> _Exercise description_: Start to finish, return the listing below exactly, pictures excluded.
Raw data Start Marker
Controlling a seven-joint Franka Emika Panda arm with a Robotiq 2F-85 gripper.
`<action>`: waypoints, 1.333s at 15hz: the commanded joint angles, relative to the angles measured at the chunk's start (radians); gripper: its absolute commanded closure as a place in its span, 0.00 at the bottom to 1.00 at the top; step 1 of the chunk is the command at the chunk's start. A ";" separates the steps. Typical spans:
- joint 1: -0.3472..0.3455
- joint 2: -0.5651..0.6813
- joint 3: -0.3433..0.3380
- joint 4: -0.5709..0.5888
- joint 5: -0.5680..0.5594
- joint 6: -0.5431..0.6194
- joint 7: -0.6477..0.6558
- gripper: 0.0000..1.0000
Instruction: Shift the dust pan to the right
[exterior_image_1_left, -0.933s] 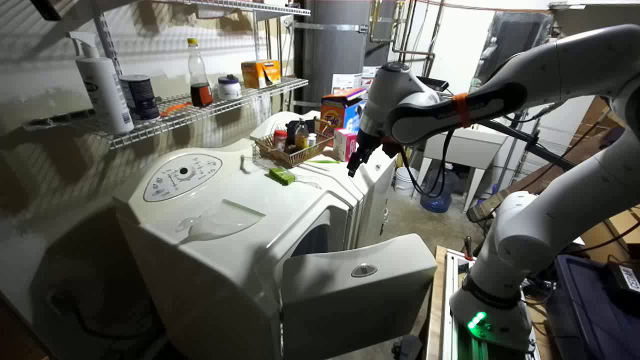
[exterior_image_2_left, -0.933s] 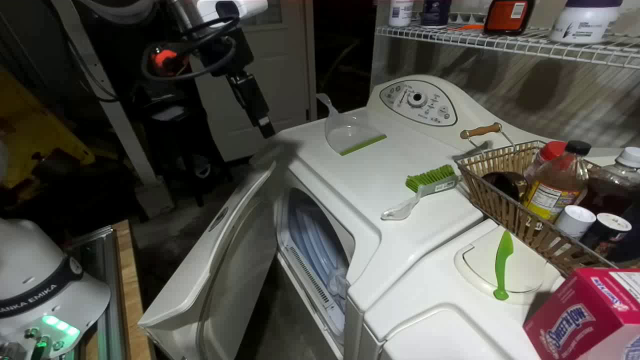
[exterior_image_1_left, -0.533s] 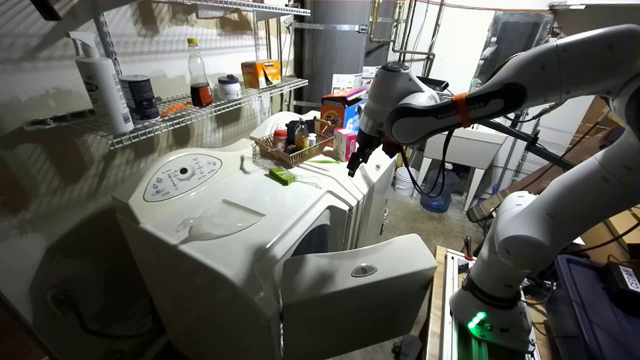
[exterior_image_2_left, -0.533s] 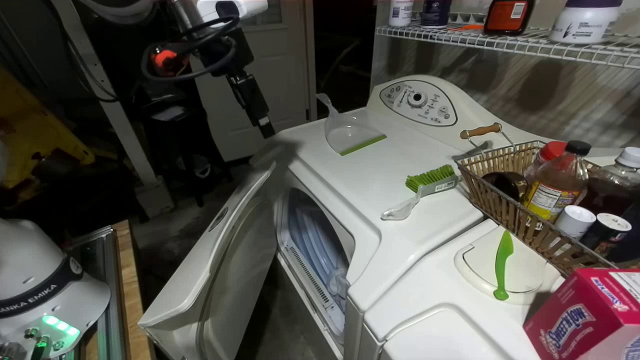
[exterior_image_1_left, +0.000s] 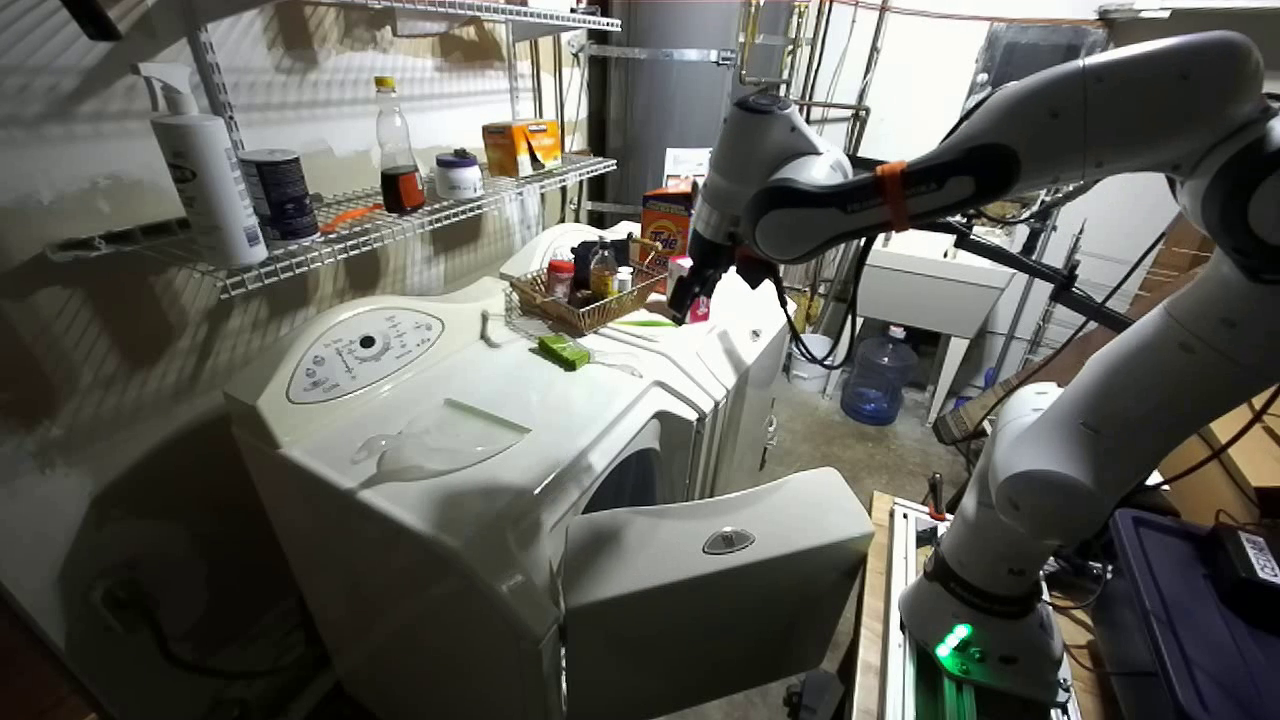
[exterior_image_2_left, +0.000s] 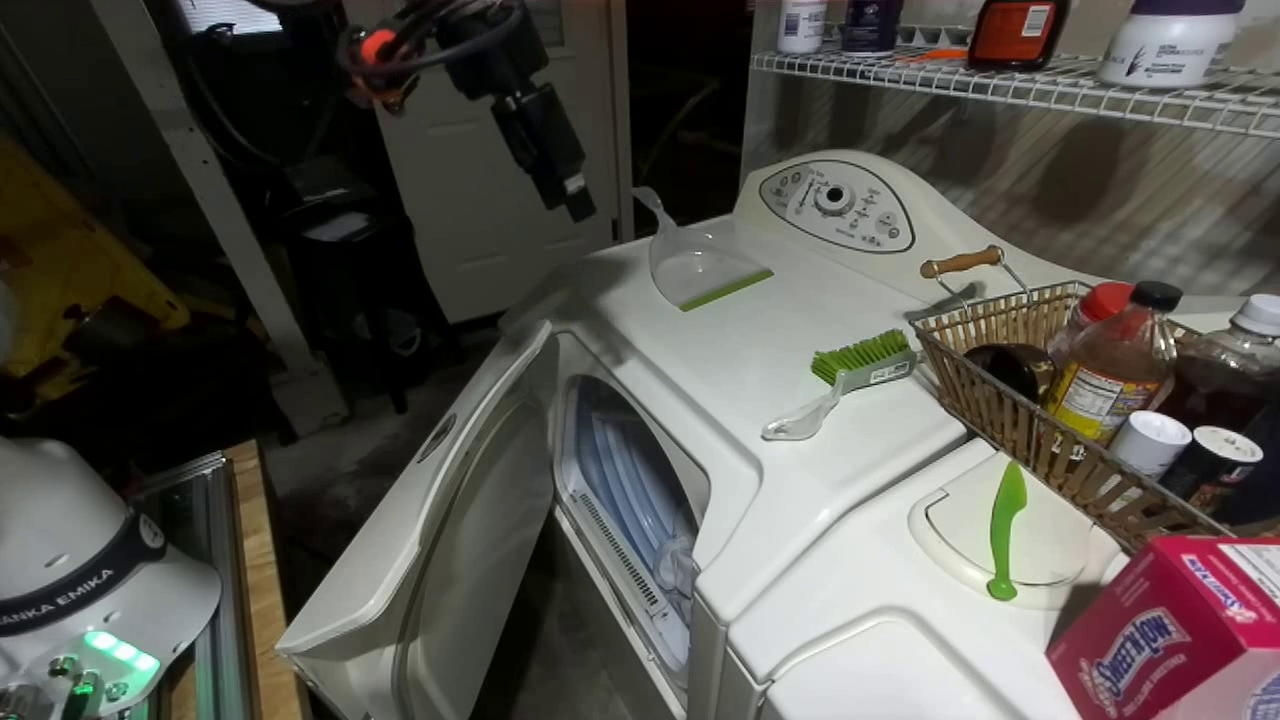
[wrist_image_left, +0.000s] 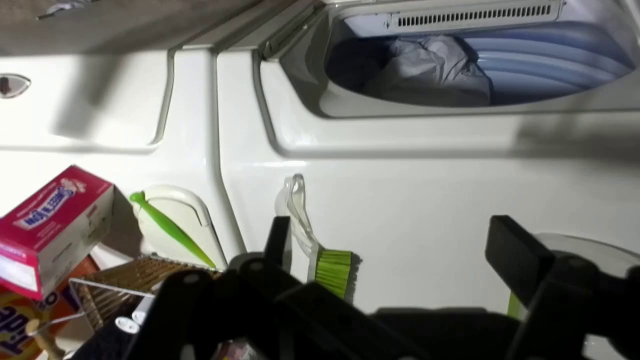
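The dust pan (exterior_image_1_left: 455, 440) is clear plastic with a green lip. It lies flat on top of the white dryer, and it also shows in an exterior view (exterior_image_2_left: 705, 265) near the control panel. In the wrist view the dust pan (wrist_image_left: 595, 250) is mostly hidden behind the right finger. My gripper (wrist_image_left: 390, 235) is wide open with nothing between its fingers. It hangs in the air above the dryer's front side, apart from the dust pan; it shows in both exterior views (exterior_image_1_left: 684, 305) (exterior_image_2_left: 582, 205).
A green-bristled brush (exterior_image_2_left: 862, 362) with a clear handle lies on the dryer (exterior_image_2_left: 740, 370). A wicker basket (exterior_image_2_left: 1060, 450) of bottles, a green utensil (exterior_image_2_left: 1008, 530) and a pink box (exterior_image_2_left: 1150, 630) are beside it. The dryer door (exterior_image_1_left: 715, 590) stands open. A wire shelf (exterior_image_1_left: 430, 215) runs above.
The arm and open gripper have risen and moved inward over the dryer, leftward in an exterior view, within the last half second. The dust pan and brush have not moved.
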 joint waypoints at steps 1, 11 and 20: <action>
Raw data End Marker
> _Result_:
Controlling a seven-joint Franka Emika Panda arm with a Robotiq 2F-85 gripper.
`<action>`: waypoints, 1.333s at 15hz: the commanded joint angles, relative to the angles measured at the chunk's start (radians); gripper: its absolute commanded closure as a place in its span, 0.00 at the bottom to 1.00 at the top; step 1 of the chunk is the command at the chunk's start. A ";" separates the steps. Typical spans:
- joint 1: -0.3472..0.3455
- joint 2: -0.5651..0.6813
- joint 3: -0.3433..0.3380
- joint 4: -0.5709..0.5888
- joint 5: -0.5680..0.5594
- joint 6: -0.5431..0.6194
- joint 7: -0.6477..0.6558
- gripper: 0.0000..1.0000
Instruction: Shift the dust pan to the right
[exterior_image_1_left, -0.933s] 
[exterior_image_2_left, -0.933s] 
[exterior_image_1_left, -0.533s] 
[exterior_image_2_left, -0.533s] 
[exterior_image_1_left, +0.000s] 
[exterior_image_2_left, +0.000s] 
[wrist_image_left, +0.000s] 
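The dust pan (exterior_image_1_left: 455, 440) is clear plastic with a green lip. It lies flat on top of the white dryer, and it also shows in an exterior view (exterior_image_2_left: 705, 265) near the control panel. In the wrist view the dust pan (wrist_image_left: 595, 250) is mostly hidden behind the right finger. My gripper (wrist_image_left: 390, 235) is wide open with nothing between its fingers. It hangs in the air above the dryer's front side, apart from the dust pan; it shows in both exterior views (exterior_image_1_left: 684, 305) (exterior_image_2_left: 582, 205).
A green-bristled brush (exterior_image_2_left: 862, 362) with a clear handle lies on the dryer (exterior_image_2_left: 740, 370). A wicker basket (exterior_image_2_left: 1060, 450) of bottles, a green utensil (exterior_image_2_left: 1008, 530) and a pink box (exterior_image_2_left: 1150, 630) are beside it. The dryer door (exterior_image_1_left: 715, 590) stands open. A wire shelf (exterior_image_1_left: 430, 215) runs above.
The arm and open gripper have risen and moved inward over the dryer, leftward in an exterior view, within the last half second. The dust pan and brush have not moved.
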 joint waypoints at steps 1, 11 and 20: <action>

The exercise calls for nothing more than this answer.